The only thing I can hear that sounds unnatural, is the way that the reverberation in the room (the "echo") immediately gets lower when the raw piano sound itself gets lower. In a real room, if you produce a loud sound and immediately after a soft sound, the reverberation of the loud sound remains. But since this network only models "the sound right now", the volume of the reverberation follows the volume of the piano sound.
To my ears, this is most prevalent in the last example, which starts out loud and gradually becomes softer. It sounds a bit like they are cross-fading between multiple recordings.
Regardless, the piano sounds completely natural to me, I don't hear any artifacts or sounds that a real piano wouldn't make. Amazing!
There are also fragments that sounds inspiring and very musical to my ears, such as the melody and chord progression after 00:08 in the first example.
If you train NNs at the phrase level and overfit, then you get something that is indeed more or less the same as cross-fading at random between short sections.
Piano music is very idiomatic, so you'll capture some typical piano gestures that way.
But I'd be surprised if the music stays listenable for long. Classical music has big structures, and there's a difference between recognising letters (notes), recognising phrases (short sentences), recognising paragraphs (phrase structures), and parsing an entire piece (a novel or short story with characters and multiple plot lines.)
Corpus methods don't work very well for non-trivial music, because there's surprisingly little consistency at the more complex levels.
NN synthesis could be an interesting thing though. If you trained an NN on $sounds$ at various pitches and velocity levels, you might be able to squeeze a large and complex collection of samples into a compressed data set.

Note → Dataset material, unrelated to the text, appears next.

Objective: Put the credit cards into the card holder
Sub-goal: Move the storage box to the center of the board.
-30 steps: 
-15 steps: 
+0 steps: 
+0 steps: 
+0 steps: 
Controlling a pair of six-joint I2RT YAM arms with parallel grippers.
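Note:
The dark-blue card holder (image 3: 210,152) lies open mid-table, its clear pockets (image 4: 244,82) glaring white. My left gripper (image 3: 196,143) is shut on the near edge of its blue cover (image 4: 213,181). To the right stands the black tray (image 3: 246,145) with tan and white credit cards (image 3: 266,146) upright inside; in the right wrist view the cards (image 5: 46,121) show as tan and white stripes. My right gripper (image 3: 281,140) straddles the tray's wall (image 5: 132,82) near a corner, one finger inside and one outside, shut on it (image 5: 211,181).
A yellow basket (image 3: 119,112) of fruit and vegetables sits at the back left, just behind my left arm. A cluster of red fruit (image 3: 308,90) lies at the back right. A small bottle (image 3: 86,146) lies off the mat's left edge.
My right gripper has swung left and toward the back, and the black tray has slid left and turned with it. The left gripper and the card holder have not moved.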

Even if the output isn't very realistic, you'd still get something unusual and interesting.
What I'd really like to see therefore is a systematic comparison of the generated music to the training set, ideally using a measure of similarity.
It'd also be interesting to know if this technique could solve the "de-reverberation" problem.
1. Train a WaveNet with the source speaker.
2. Train a second WaveNet with the target speaker. Or for something totally new, train a WaveNet with a bunch of different speakers until you get one you like. This becomes the target WaveNet.
3. Record raw audio from the source speaker.
Fun fact: any algorithmic process that "renders" something given a set of inputs can be "run in reverse" to recover those inputs given the rendered output. In this case, we now have raw audio from the source speaker that—in principle— could have been rendered by the source speaker's WaveNet, and we want to recover the inputs that would have rendered it, had we done so.
To do that, usually you convert all numbers in the forward renderer into Dual numbers and use automatic differentiation to recover the inputs (in this case, phonemes and what not).
4. Recover the inputs. (This is computationally expensive, but not difficult in practice, especially if WaveNet's generation algorithm is implemented in C++ and you've got a nice black-box optimizer to apply to the inputs, of which there are many freely available options.)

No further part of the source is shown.